**Collected material**
··········
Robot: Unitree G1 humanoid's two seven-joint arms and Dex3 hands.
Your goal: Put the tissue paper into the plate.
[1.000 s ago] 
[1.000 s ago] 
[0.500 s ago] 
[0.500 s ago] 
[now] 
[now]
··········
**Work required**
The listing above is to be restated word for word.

**Expected output**
Robot: Unitree G1 humanoid's two seven-joint arms and Dex3 hands.
Your goal: Put the tissue paper into the plate.
[1.000 s ago] 
[1.000 s ago] 
[0.500 s ago] 
[0.500 s ago] 
[now] 
[now]

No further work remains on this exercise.